DO SPIRITS CARE FOR THEIR EARTHLY BODIES?

 

As a rule the exceeding change in surroundings at death eclipses all thoughts and wishes in connection with the earthly body. Yet there are exceptions, and lingering delicacy of feeling. It is regarded usually as a cast-off garment, and no longer a part of self. Our feelings toward the deserted shrine is the result of ages of tradition, and because we can only perceive with our senses the ruin left us.

 

In the days of the Pharaohs the belief in the final return of the spirit to the body, and the resurrection of the latter, made it imperative to preserve it with greatest care. The Greeks considered it the height of impiety to leave their dead on the field of battle unburied, for then the spirits wandered on the banks of the nether world until the burial.

 

The Judgment Day, transferred from Egyptian to Christian theology, with the idea of physical resurrection, has preserved this superstitious regard. If the dead are to arise at the sound of the trump of doom, it will be pleasant for families and friends to stand grouped together, and it would indeed be lonesome to awake out of the grave among howling savages.

 

But Spiritualists accept none of these childish myths. We believe and know that death is the final separation of the spirit from the body. That body goes back to the elements from which it came. Its particles enter again into the cycle of organic life; to the spirit it is no more than in outgrown garment. Friends may treasure it as the only tangible and visible object between them and the silence which gathers over the tomb, and love finds relief in this last blinding homage, yet the freed spirit regards the broken body as the butterfly does the shell of the chrysalis from which it has escaped.

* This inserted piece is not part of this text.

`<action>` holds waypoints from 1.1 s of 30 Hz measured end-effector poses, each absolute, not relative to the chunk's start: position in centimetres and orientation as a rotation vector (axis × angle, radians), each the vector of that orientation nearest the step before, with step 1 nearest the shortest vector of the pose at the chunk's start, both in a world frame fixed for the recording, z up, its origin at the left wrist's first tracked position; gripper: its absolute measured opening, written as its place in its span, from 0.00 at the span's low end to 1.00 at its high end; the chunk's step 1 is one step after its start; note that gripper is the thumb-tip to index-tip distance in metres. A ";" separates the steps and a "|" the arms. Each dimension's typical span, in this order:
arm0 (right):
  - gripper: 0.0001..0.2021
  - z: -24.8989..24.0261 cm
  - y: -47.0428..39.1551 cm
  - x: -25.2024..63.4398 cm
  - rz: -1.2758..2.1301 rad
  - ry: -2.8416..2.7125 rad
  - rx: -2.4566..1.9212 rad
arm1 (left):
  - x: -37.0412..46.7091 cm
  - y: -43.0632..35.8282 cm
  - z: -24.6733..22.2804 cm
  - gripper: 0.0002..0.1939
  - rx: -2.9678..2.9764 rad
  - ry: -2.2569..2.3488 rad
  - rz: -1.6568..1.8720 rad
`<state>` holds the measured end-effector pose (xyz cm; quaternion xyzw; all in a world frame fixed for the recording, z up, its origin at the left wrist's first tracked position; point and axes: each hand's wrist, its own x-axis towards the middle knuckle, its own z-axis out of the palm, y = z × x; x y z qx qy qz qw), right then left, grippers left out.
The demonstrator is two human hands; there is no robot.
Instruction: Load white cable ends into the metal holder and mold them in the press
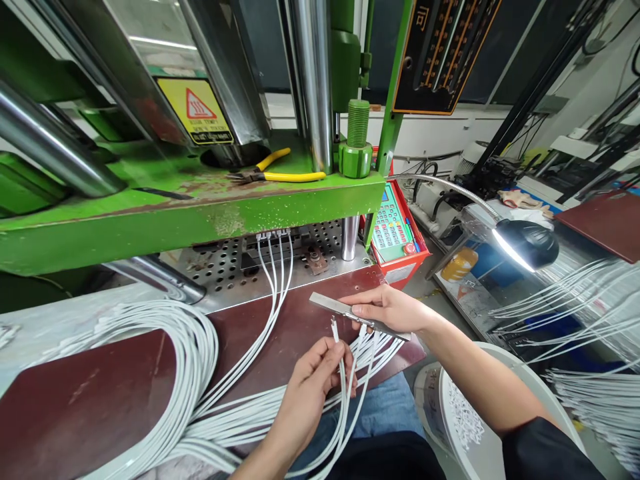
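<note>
My left hand is closed around white cables, pinching them just below an upright end with a small whitish tip. My right hand grips a flat grey metal bar with the thumb on top. The bar slants down to the right, above and just right of the pinched cable end. More white cable ends hang under the bar. A large coil of white cable lies to the left on the brown board. Several cables run from the press's lower plate across this board.
A green press with steel columns and a heat warning label stands ahead. Yellow-handled pliers lie on its ledge. Right are a red control box, a lit lamp and a white bucket holding small white pieces.
</note>
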<state>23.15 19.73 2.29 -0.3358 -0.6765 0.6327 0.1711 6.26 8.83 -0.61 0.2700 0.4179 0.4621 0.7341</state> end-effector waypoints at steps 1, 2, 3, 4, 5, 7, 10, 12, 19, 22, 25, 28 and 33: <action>0.24 2.4 19.7 23.2 1.804 -1.912 -0.956 | 6.2 8.9 -0.7 0.12 0.617 0.932 1.012; 0.25 2.4 19.7 23.3 1.811 -1.903 -0.955 | 6.2 8.9 -0.7 0.13 0.633 0.942 1.008; 0.25 2.5 19.7 23.3 1.817 -1.896 -0.949 | 6.2 9.0 -0.8 0.13 0.643 0.949 1.002; 0.25 2.5 19.7 23.3 1.820 -1.894 -0.942 | 6.2 9.1 -0.9 0.14 0.654 0.954 0.995; 0.25 2.6 19.7 23.3 1.823 -1.897 -0.932 | 6.1 9.1 -1.0 0.14 0.671 0.958 0.989; 0.24 2.6 19.6 23.3 1.829 -1.906 -0.916 | 6.1 9.2 -1.2 0.15 0.719 0.970 0.976; 0.24 2.6 19.6 23.3 1.828 -1.929 -0.914 | 6.0 9.1 -1.2 0.16 0.749 1.013 0.962; 0.23 2.6 19.6 23.2 1.822 -1.939 -0.914 | 6.0 9.1 -1.3 0.17 0.725 1.044 0.961; 0.25 2.4 19.5 22.9 1.827 -1.953 -0.939 | 6.4 9.3 -1.7 0.18 0.784 1.220 0.981; 0.25 2.4 19.5 22.9 1.812 -1.968 -0.945 | 6.3 9.3 -1.8 0.19 0.814 1.284 0.980; 0.25 2.5 19.4 22.8 1.773 -2.002 -0.949 | 6.3 9.1 -1.7 0.19 0.828 1.346 0.980; 0.25 2.5 19.2 22.7 1.683 -2.092 -0.979 | 6.4 9.1 -1.4 0.18 0.829 1.402 0.972; 0.23 2.3 19.0 22.6 1.508 -2.215 -1.036 | 6.7 9.3 -1.0 0.18 0.803 1.446 0.963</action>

The physical body is being constantly renewed; and the especial form from which it departs is no more its personality than the many others it has discarded atom by atom.

 

Our affections are gratified by bringing the remains of our beloved home, even if only a few crumbling bones remain. Why should we, when those departed ones care nothing for the dissolving house of clay? I write this with a heart full of sympathy for those whose dear ones rest in foreign soil, or lie on the floor of the deep, deep sea; and I write for their consolation. One comfort is bestowed—they who die and are buried far from home never seem dead to us. Not until we see the wasted form, and with reverent care consign it to the tomb, do we realize the event: or we may, after distant Journeying, stand by the neglected mound, thrown by strange hands over the beloved form, and through our tears become conscious of our loss.

 

Instead of the vain care for the broken cage, we cultivate the faculties which enable us to hear the song of the bird that escaped! All the insignia of mourning, regrets and tears, are as clouds which obscure our spiritual perceptions at a time we most need them.

 

Not in the grave, beneath the grassy mound, or under the immeasurable tide of waters, sleep the treasured ones. They are near us with full consciousness of our thoughts, with minds clouded by our tears, or full of joy at our gladness.